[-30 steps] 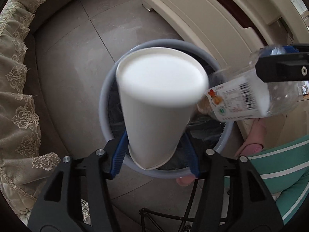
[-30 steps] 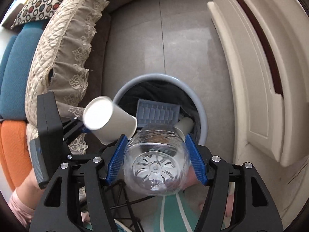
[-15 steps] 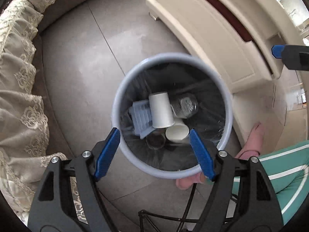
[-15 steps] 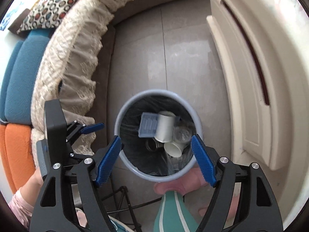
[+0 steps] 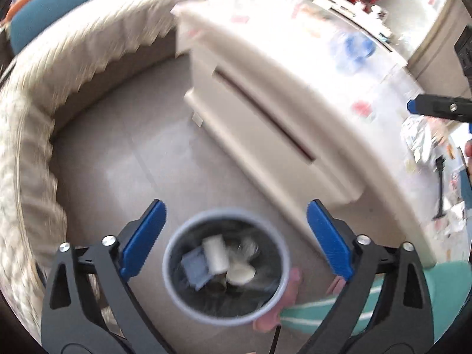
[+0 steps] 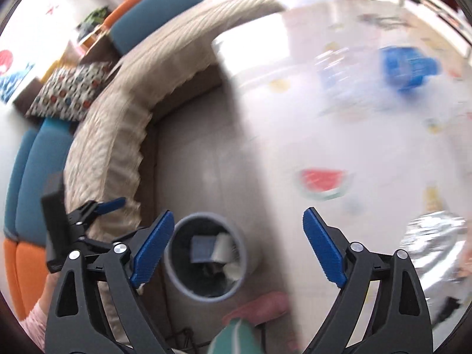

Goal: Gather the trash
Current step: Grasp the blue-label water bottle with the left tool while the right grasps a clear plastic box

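Observation:
A grey round trash bin (image 5: 174,280) with a black liner stands on the floor below both grippers. Inside lie a white paper cup (image 5: 216,253), a second cup (image 5: 240,273), a blue-grey flat piece (image 5: 194,267) and a clear bottle (image 5: 249,246), all blurred. My left gripper (image 5: 236,237) is open and empty, high above the bin. My right gripper (image 6: 237,246) is open and empty, also high above the bin (image 6: 177,277). The left gripper (image 6: 97,206) shows at the left of the right wrist view, the right gripper's fingertips (image 5: 413,106) at the right edge of the left wrist view.
A beige lace-covered sofa (image 5: 26,153) curves along the left. A cream table (image 5: 295,94) with a patterned cover stands on the right, carrying a blue basket (image 6: 407,67), bottles and a silver wrapper (image 6: 433,236). The person's pink slippers (image 5: 287,301) stand beside the bin.
One second ago the left gripper held a paper cup and the right a plastic bottle over the bin. Both were let go into the bin. Both grippers have since risen and tilted up.

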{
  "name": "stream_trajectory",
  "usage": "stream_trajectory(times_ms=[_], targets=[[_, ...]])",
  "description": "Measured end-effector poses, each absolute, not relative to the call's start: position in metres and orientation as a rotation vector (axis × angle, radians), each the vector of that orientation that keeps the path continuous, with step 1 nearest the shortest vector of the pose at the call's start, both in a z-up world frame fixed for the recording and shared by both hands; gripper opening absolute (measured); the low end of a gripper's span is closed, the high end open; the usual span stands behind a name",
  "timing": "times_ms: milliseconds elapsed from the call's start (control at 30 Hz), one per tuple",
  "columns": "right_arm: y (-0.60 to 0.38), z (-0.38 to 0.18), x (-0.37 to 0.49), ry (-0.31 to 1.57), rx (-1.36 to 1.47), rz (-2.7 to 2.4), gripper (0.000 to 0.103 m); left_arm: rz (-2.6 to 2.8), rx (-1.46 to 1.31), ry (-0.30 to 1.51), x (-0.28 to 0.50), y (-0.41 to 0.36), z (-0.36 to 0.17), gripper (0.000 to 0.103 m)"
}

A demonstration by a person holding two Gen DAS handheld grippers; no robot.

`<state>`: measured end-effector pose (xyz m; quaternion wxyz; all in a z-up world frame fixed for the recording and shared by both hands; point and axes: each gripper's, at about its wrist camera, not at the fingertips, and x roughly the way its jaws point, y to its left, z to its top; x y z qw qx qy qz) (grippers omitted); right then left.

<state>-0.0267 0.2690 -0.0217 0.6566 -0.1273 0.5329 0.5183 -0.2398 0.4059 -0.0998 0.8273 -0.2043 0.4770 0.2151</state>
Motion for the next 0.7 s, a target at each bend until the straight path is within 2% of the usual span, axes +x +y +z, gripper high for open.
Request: stream_trajectory(times_ms=[367,700], targets=[[0.206,0.008,0.097,1.113,-0.28,0.952,0.09,0.317,-0.253,0.998,-0.093,0.4,-0.046,0.096],[0.205,-0.032,0.17,1.125,-0.386,0.884,0.09,0.237,-0.107,1.074,0.026,0.401,-0.062,0.096]])
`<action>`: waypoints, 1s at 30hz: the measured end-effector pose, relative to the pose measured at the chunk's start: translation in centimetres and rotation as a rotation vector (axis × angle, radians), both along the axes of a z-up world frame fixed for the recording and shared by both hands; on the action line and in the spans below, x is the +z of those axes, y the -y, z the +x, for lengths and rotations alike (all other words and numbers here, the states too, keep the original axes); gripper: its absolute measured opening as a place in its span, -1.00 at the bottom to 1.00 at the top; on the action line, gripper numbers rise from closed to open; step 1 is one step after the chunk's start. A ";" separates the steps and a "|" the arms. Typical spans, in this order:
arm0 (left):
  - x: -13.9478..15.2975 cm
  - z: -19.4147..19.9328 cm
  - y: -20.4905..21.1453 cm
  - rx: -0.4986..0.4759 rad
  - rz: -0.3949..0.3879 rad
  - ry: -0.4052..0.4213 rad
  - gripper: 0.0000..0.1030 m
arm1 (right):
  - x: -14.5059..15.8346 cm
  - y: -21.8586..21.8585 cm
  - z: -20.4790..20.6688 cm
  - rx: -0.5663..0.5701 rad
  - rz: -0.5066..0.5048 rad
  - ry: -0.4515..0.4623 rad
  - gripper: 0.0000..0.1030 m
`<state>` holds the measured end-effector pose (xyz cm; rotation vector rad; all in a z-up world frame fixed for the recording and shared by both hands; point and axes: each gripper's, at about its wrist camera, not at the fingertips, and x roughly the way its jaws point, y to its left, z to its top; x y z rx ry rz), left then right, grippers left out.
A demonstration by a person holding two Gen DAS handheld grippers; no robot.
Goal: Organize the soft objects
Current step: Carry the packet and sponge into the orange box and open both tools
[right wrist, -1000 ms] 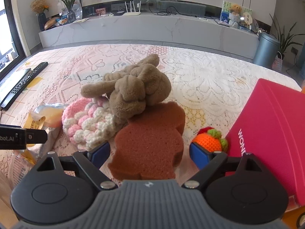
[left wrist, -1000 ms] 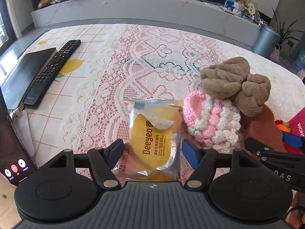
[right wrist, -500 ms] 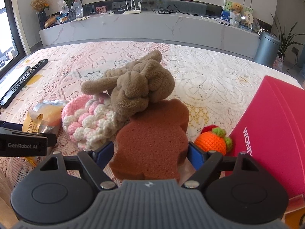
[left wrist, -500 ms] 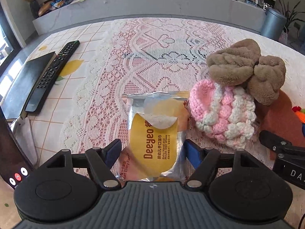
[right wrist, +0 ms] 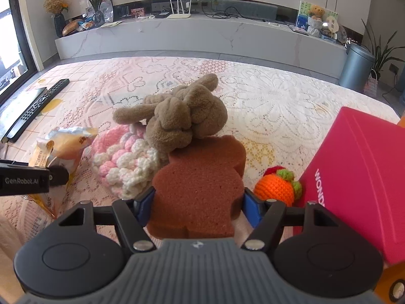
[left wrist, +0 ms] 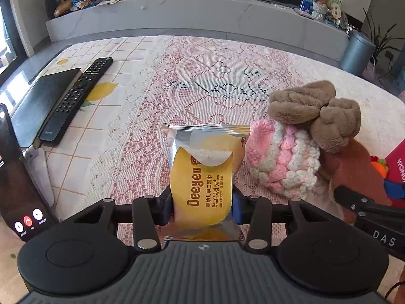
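On the lace-covered tabletop, the left gripper is clamping its fingers on a yellow-and-silver pack of wet wipes, pressing in on both side edges of the pack near its lower end. The pack is pointing away from the camera, its far sealed end lying just beside a pink-and-white crocheted piece. A brown plush toy is resting partly on top of that crocheted piece and partly on the brown sponge behind it.

Over in the right wrist view, the right gripper is closing its blue fingers against the two sides of the brown sponge, so the sponge is sitting squeezed between them. The plush toy is leaning on the far end of the sponge, and the crocheted piece is touching the sponge's left edge. An orange crocheted fruit is sitting just to the right of the sponge, next to a magenta box. A black remote control is lying well apart on the left side of the tabletop, beside a dark flat device, and a phone is standing at the left edge.
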<state>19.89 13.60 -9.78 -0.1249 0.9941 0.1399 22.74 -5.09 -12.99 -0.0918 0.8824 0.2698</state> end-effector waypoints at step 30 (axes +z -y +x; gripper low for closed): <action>9.7 -10.3 8.7 -0.117 -0.151 0.158 -0.02 | 10.5 9.4 -12.0 -0.020 0.111 0.152 0.35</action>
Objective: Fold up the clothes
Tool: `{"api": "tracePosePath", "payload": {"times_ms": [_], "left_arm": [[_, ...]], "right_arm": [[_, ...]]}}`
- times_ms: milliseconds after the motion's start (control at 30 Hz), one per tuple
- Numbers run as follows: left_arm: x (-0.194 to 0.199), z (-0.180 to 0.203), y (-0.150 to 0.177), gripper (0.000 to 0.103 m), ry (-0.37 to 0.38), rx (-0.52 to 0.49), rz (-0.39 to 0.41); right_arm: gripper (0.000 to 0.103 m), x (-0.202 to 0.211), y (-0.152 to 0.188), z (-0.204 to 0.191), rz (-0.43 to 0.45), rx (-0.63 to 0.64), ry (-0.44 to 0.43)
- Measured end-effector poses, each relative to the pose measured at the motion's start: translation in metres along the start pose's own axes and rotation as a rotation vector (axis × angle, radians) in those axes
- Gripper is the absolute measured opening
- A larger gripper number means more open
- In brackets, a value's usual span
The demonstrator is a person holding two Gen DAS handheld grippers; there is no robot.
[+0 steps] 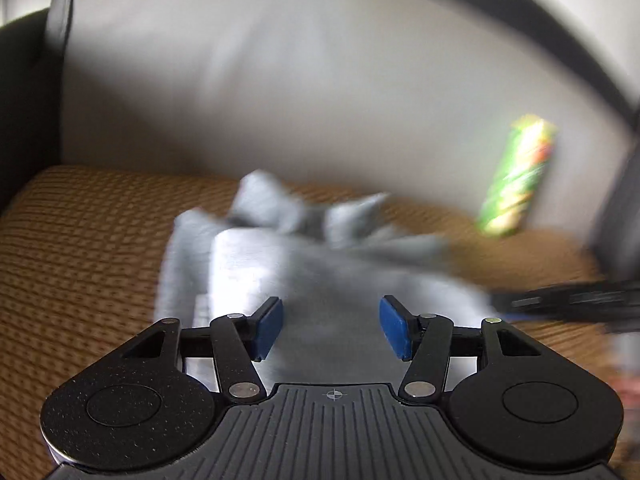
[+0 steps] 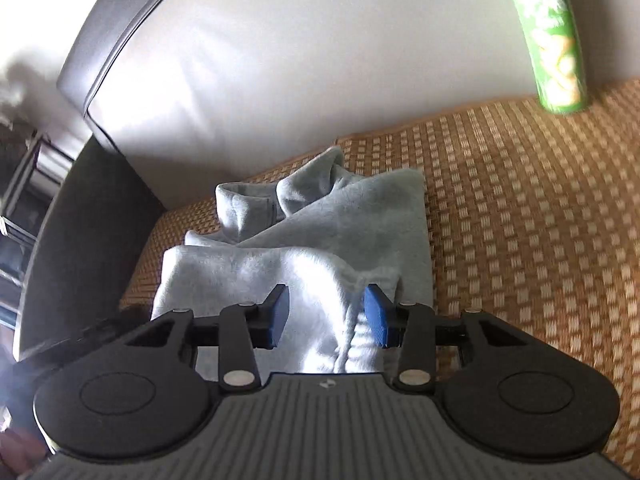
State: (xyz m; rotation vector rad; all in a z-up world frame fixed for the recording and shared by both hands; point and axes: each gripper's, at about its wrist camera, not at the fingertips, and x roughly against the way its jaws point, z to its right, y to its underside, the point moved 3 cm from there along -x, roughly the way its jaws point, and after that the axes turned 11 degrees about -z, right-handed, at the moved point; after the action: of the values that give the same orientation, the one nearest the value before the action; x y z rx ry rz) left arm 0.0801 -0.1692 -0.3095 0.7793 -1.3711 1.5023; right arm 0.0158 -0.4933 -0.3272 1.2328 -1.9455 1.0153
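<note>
Right now my right wrist view is sharp, and my left wrist view is all blurry. In the sharp one I see the light blue hoodie (image 2: 304,248) lying partly folded on the woven brown mat (image 2: 520,220), with its hood bunched at the far end, close to the grey sofa back (image 2: 280,60). The blurry view shows something the other does not: a dark, smeared shape (image 1: 572,304) sticking in from the right, over the mat.

My left gripper (image 1: 331,326) points down at the near part of the hoodie. Its blue pads (image 1: 269,328) are wide apart and nothing is squeezed between them. My right gripper (image 2: 326,316) also points down. Its jaws are apart too, with a bump of cloth and a cuff between them, but I cannot see the pads pinching it.

A green tube can (image 2: 556,40) stands at the far right, well apart from the hoodie.
</note>
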Motion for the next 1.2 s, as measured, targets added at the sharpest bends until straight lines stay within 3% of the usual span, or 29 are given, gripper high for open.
{"api": "tracePosePath", "payload": {"times_ms": [33,133,233,300,333,400,467,567,633,700,767,867,967,1033,1133,1200], "left_arm": [[-0.016,-0.009,0.004,0.061,-0.013,0.018,-0.036],[-0.028,-0.008,0.015,0.058,-0.038,-0.103,0.011],[-0.016,-0.007,0.013,0.058,-0.049,-0.127,0.006],[-0.002,-0.005,0.011,0.061,-0.054,-0.129,-0.007],[0.009,0.0,0.016,0.062,-0.065,-0.17,0.01],[0.026,0.011,0.03,0.073,-0.084,-0.263,0.045],[0.022,0.016,0.044,0.073,-0.106,-0.296,0.025],[-0.005,0.011,0.054,0.073,-0.126,-0.281,-0.013],[-0.012,0.011,0.053,0.074,-0.134,-0.275,-0.013],[0.014,0.011,0.055,0.072,-0.108,-0.237,0.007],[0.043,0.01,0.056,0.073,-0.079,-0.197,0.029],[0.09,0.01,0.092,0.075,-0.042,-0.229,0.028],[0.1,0.009,0.144,0.074,-0.015,-0.235,-0.088],[0.095,0.015,0.181,0.073,0.004,-0.248,-0.172],[0.087,0.026,0.231,0.071,-0.042,-0.363,-0.188],[0.08,0.023,0.24,0.072,-0.04,-0.346,-0.181]], "right_arm": [[0.048,-0.005,0.0,0.001,0.005,0.013,0.016],[0.055,-0.04,0.005,0.008,-0.027,0.037,0.086],[0.064,-0.069,0.016,0.006,-0.019,0.101,0.144],[0.061,-0.06,0.017,0.002,0.005,0.108,0.153],[0.057,-0.047,0.018,0.0,0.026,0.094,0.145],[0.058,-0.016,0.029,-0.007,0.078,0.098,0.108],[0.059,-0.01,0.042,-0.016,0.072,0.145,0.117],[0.061,-0.019,0.058,-0.027,0.036,0.213,0.156],[0.07,-0.048,0.062,-0.026,-0.035,0.226,0.198],[0.071,-0.055,0.063,-0.024,-0.047,0.232,0.208],[0.064,-0.034,0.061,-0.027,-0.027,0.22,0.185],[0.064,0.015,0.09,-0.038,-0.004,0.221,0.126],[0.064,0.057,0.128,-0.05,-0.004,0.225,0.082],[0.064,0.06,0.164,-0.057,-0.048,0.22,0.087],[0.063,0.051,0.215,-0.065,-0.113,0.206,0.108],[0.064,0.032,0.245,-0.066,-0.157,0.195,0.133]]}}
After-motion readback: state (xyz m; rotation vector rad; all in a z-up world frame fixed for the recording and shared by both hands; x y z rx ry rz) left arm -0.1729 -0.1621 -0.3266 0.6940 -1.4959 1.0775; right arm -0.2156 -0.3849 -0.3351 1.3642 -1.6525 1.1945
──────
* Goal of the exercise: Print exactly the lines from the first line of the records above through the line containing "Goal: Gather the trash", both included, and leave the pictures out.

* Completed task:
[-30 steps] 
[-30 steps] 
[-15 steps] 
[-15 steps] 
[+0 steps] 
[+0 steps] 

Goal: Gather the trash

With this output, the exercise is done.